Ian Serraillier’s The Silver Sword had slipped through my reading fingers until now. We do have a copy of it somewhere, but it was yet another of the ones I never quite managed to fit in. And that of course left me not knowing what sort of a book it is, and I imagined something rather different. I thought it was more recent, if nothing else.

What clinched the deal for me was that it’s another of Cape’s reissued classics with a beautiful cover. It also qualifies as a Journey Book, although you are sort of assured of a certain success at the beginning, so you are less on tenterhooks than you might have been.

Ian Serraillier, The Silver Sword

At first I found the style a little clunky, and almost thought it could be a first book, seeing as how I felt Ian Serraillier improved as the book progressed. But I appear to have been wrong about that. Having had it on my radar for this long, I also expected something different from the blurb than what I actually got.

But the story of the three siblings in Warsaw whose parents are arrested and put in concentration camps at the beginning of WWII, and who then have to look after themselves is both touching and exciting. The war is strangely short, because we only get glimpses of their lives over several years.
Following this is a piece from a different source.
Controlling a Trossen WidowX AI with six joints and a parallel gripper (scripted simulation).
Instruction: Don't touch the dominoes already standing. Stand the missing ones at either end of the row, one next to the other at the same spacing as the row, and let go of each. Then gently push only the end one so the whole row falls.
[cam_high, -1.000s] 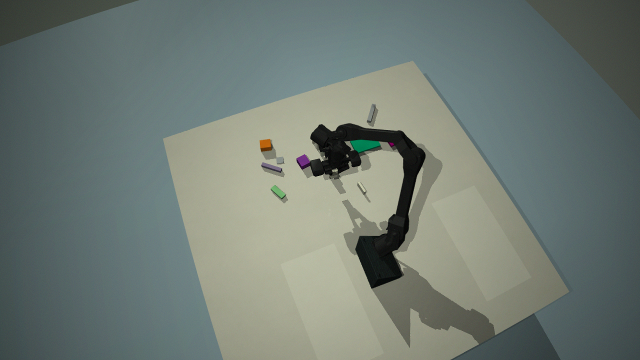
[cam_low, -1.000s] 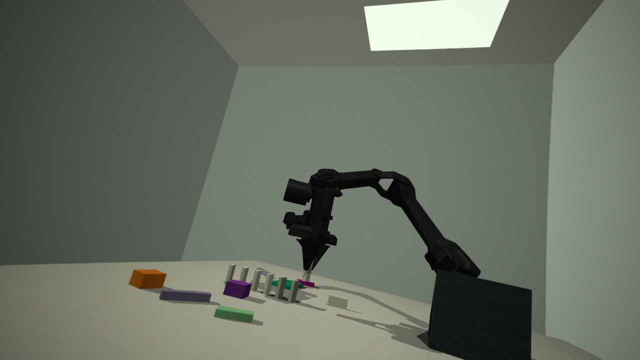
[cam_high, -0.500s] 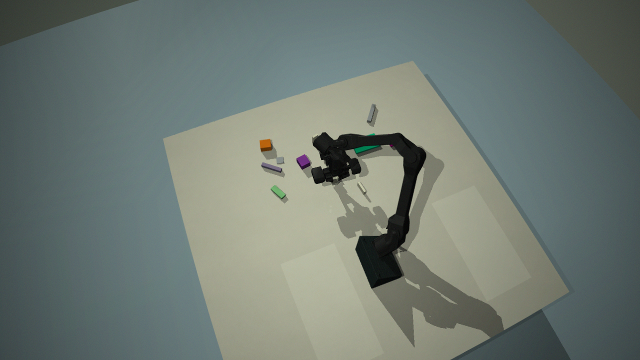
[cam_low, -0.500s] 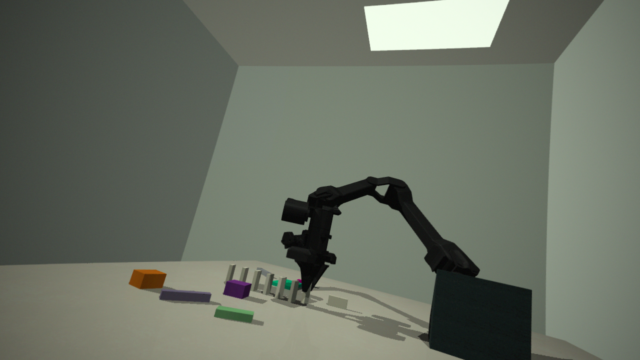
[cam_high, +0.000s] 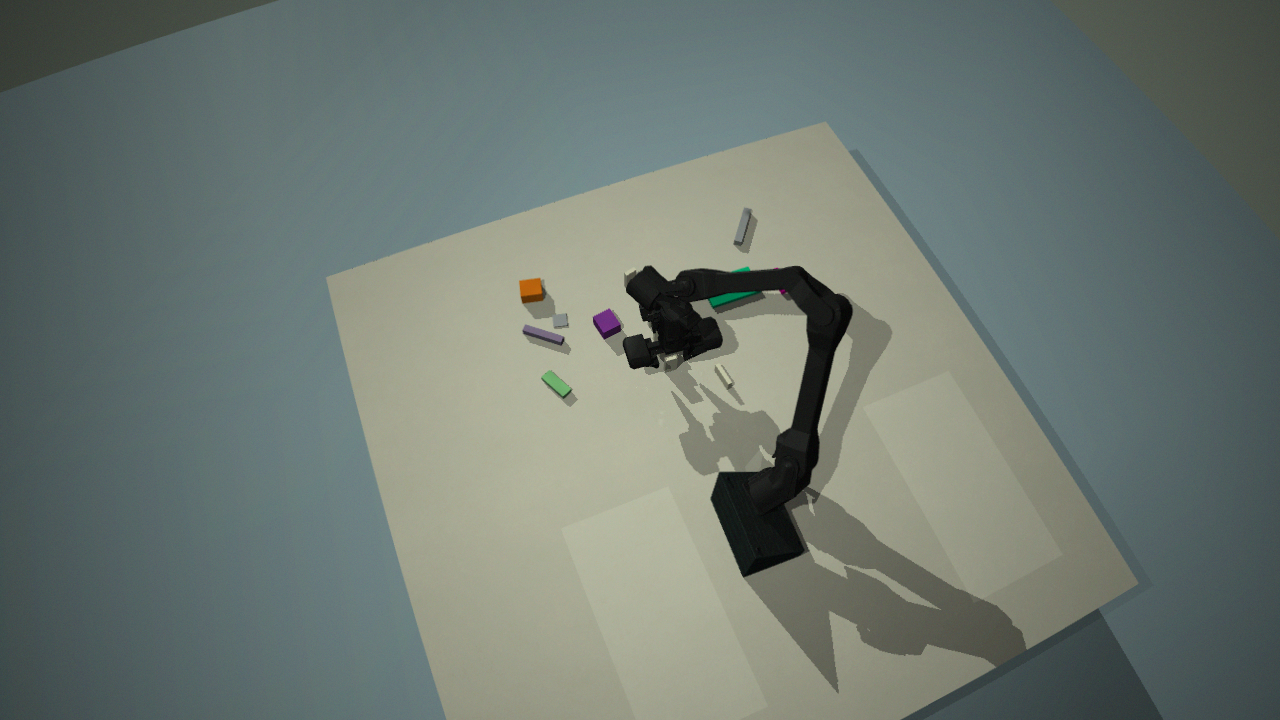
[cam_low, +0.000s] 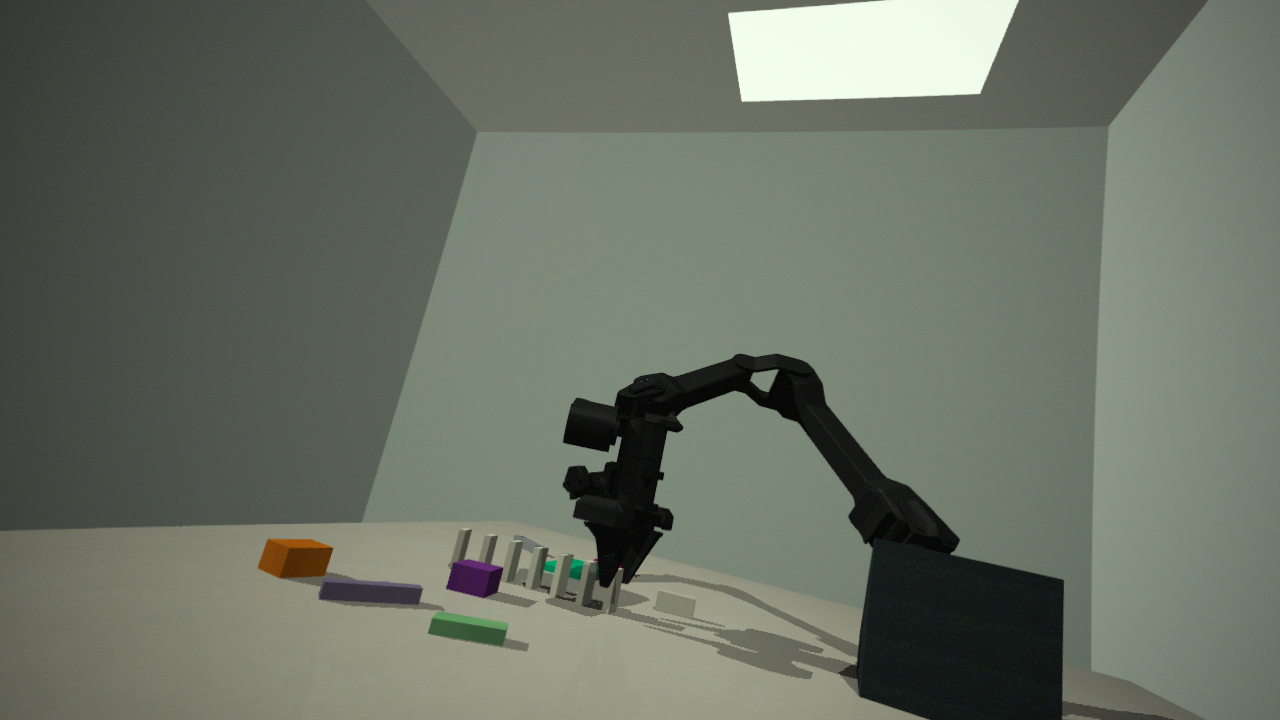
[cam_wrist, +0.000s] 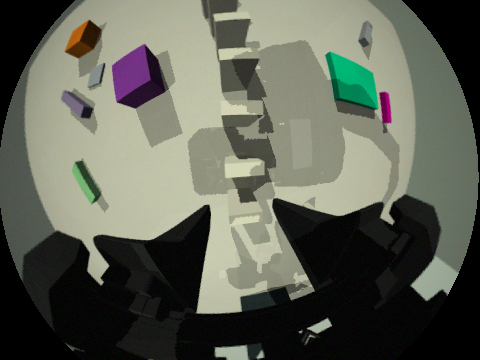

Also the boy Jan who is mentioned in the blurb, only joins them towards the end, so that was another surprising element. And the journey to freedom – in this case Switzerland – begins after the war.

In a way that is the most interesting part. We have countless books about children in wartorn Europe, but much less so from the period just after war ended. It’s easy to think all difficulties will be over, but here quite a few hurdles are thrown at the children. You’re aware of how many sacrifices were made by so many people everywhere.

The end reminded me a bit of Lisa Tetzner’s series of books about the same period, if only in spirit. And I wonder if that kind of feeling only existed soon after the war. Now we are all too jaded, because we’ve seen what happened later.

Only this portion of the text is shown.